2.4.7 Alat Penetapan Laju Disolusi 1.

  Alat pendisolusi zat aktif, adalah alat untuk melepaskan dan melarutkan zat aktif dalam media. Alat ini disebut alat uji disolusi.

  2. Alat untuk menganalisis konsentrasi zat aktif dalam sampel media disolusi yang diambil sampelnya pada beberapa titik waktu yang telah ditetapkan atau pada satu titik waktu seperti uji disolusi pada umumnya di Farmakope Indonesia edisi IV. Metode ini disebut metode disolusi satu titik, dimana alat analisis yang digunakan adalah spektrofotometer, spektrofluorometer atau kromatografi cair kinerja tinggi (Siregar, 2010).

2.5 Spektrofotometri UV

  Spektrofotometer adalah alat yang terdiri dari spektrofotometer dan fotometer. Spektrofotometer menghasilkan sinar dari spektrum dengan panjang gelombang tertentu dan fotometer adalah alat pengukur intensitas cahaya yang diabsorbsi. Spektrofotometer yaitu suatu alat yang digunakan untuk menentukan suatu senyawa baik secara kuantitatif maupun kualitatif dengan cara mengukur absorbansi dari suatu cuplikan sebagai fungsi dari konsentrasi (Khopkar, 2008).
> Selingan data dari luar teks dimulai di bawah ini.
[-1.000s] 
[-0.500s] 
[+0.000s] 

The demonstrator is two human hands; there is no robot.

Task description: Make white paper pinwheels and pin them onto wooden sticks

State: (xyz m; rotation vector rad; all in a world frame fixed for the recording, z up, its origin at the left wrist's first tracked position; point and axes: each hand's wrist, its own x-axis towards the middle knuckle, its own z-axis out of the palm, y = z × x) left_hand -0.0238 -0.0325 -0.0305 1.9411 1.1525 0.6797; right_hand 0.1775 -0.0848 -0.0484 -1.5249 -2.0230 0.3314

  Spektrofotometri UV adalah pengukuran panjang gelombang, intensitas sinar ultraviolet, dan cahaya tampak yang diabsorbsi oleh sampel. Sinar ultraviolet berada pada panjang gelombang 200-400 nm (Dachriyanus, 2004).

  Prosedur dasar dalam analisa kuantitatif secara spektroskopi adalah membandingkan absorbsi energi radiasi pada suatu panjang gelombang tertentu oleh suatu larutan contoh terhadap suatu larutan standar. Pada daerah spektrum ultraviolet banyak senyawa yang mampu menyerap radiasi, sehingga perlakuan pendahuluan yang diperlukan melibatkan pemisahan dari zat pengganggu (Sudarmadji, 1989).

  Analisis spektrofotometri cukup teliti, cepat, dan sangat cocok untuk digunakan pada kadar yang kecil. Senyawa yang dianalisis harus mempunyai gugus kromofor. Pengamatan spektrum bermanfaat, karena dapat membandingkan spektrum sebelum dan sesudah partisi (Sardjoko, 1993).

  Spektrum UV merupakan korelasi antara absorbansi dengan panjang gelombang. Penyerapan sinar UV pada umumnya dihasilkan oleh eksitasi elektron-elekron ikatan, akibatnya panjang gelombang yang mengabsorbsi dapat dihubungkan dengan ikatan yang mungkin ada dalam suatu molekul (Rohman, 2007).

  Spektrofotometri UV dapat digunakan untuk informasi kualitatif dan sekaligus dapat digunakan untuk analisis kuantitatif. Pada aspek kualitatif, data spektrofotometri UV secara tersendiri tidak dapat digunakan untuk identifikasi kualitatif obat. Sedangkan pada aspek kuantitatif, radiasi yang diserap oleh cuplikan ditentukan dengan membandingkan intensitas sinar yang diteruskan dengan intensitas sinar yang diserap (Rohman, 2007).